Is there a reason people don't use SHAP [1] to interpret language models more of...

dwohnitmok · 2026-02-24T04:40:37 1771908037

SHAP would be absurdly expensive to do for even tiny models (naive SHAP scales exponentially in the number of parameters; you can sample your coalitions to do better but those samples are going to be ridiculously sparse when you're talking about billions of parameters) and provides very little explanatory power for deep neural nets.

SHAP basically does point by point ablation across all possible subsets, which really doesn't make sense for LLMs. This is simultaneously too specific and too general.

It's too specific because interesting LLM behavior often requires talking about what ensembles of neurons do (e.g. "circuits" if you're of the mechanistic interpretability bent), and SHAP's parameter-by-parameter approach is completely incapable of explaining this. This is exacerbated by the other that not all neurons are "semantically equal" in a deep network. Neurons in the deeper layers often do qualitatively different things than earlier layers and the ways they compose can completely confuse SHAP.

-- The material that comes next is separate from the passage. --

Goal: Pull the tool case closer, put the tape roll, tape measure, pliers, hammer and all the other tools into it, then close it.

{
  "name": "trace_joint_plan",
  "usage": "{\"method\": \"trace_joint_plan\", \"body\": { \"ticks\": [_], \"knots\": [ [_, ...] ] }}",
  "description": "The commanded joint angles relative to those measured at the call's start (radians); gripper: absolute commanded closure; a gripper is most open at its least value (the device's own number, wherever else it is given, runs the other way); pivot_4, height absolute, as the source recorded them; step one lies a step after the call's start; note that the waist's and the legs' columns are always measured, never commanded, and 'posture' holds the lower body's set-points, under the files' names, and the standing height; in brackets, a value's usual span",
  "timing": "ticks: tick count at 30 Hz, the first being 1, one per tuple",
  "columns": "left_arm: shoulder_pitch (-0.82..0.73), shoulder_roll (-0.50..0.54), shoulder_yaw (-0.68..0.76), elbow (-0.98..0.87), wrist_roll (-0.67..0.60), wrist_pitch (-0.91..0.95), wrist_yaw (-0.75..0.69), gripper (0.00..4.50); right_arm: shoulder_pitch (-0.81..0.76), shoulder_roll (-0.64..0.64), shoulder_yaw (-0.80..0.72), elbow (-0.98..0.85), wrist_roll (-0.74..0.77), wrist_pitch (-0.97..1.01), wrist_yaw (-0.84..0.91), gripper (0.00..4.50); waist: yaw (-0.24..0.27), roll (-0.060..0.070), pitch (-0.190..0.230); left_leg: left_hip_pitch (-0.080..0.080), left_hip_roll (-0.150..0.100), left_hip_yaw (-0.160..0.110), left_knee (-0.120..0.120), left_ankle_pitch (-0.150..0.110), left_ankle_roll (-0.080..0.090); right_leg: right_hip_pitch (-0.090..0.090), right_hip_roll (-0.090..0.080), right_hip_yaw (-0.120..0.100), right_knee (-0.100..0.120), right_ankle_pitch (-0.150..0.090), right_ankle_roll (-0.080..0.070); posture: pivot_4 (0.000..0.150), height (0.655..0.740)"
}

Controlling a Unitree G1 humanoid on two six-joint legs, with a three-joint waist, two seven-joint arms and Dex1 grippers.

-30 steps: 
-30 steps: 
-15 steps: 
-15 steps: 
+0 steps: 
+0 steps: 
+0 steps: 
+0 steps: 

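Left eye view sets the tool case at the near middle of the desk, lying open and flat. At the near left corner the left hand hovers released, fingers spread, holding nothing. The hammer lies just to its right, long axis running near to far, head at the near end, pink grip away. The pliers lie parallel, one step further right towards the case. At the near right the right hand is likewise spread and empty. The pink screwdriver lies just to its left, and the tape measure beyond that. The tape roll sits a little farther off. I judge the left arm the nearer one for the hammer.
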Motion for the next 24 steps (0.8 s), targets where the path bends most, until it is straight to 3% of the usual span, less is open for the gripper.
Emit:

It's too general because parameters often play many roles at once (one specific hypothesis here is the superposition hypothesis) and so you need some way of splitting up a single parameter into interpretable parts that SHAP doesn't do.

I don't know the specifics of what this particular model's approach is.

But SHAP unfortunately does not work for LLMs at all.

adebayoj · 2026-02-24T08:16:01 1771920961

Completely agree with all your points!

Here is what this model does: it `rewrites` the model's activations (during pre-training) into supervised + unsupervised concepts that are then decoded into tokens. So at pre-training, we constrained the model with 33k supervised concepts (e.g., sports, toxicity, alignment, demographic variables), and then have more (101k) unsupervised concepts for the model to learn as well.

Overall, the architecture and loss functions of this model allow you to answer the following questions: 1) Which token in the context caused a chunk (group of tokens) to be generated? 2) which high level concept (supervised or unsupervised) caused the 3) perhaps more interestingly, in a single forward pass, we can tell you which training chunk led to the output of the model as well.

We do all of this for the single steerling model which is 8B parameters trained on 1.5T tokens. First time any model of this scale has achieved this level of interpretability by design.

would be happy to answer more questions.

dwohnitmok · 2026-02-24T15:42:18 1771947738

Note that the parameters to SHAP can be things other than the model parameters (e.g. model inputs), it's very not obvious what those should be. Indeed that's often the central problem for interpretability (what are my actual features) and SHAP is entirely silent on what those features should be. SHAP could work as a final step if you have a small feature set. But I doubt that LLMs will have a small set of features for any reasonable interpretation of what they do.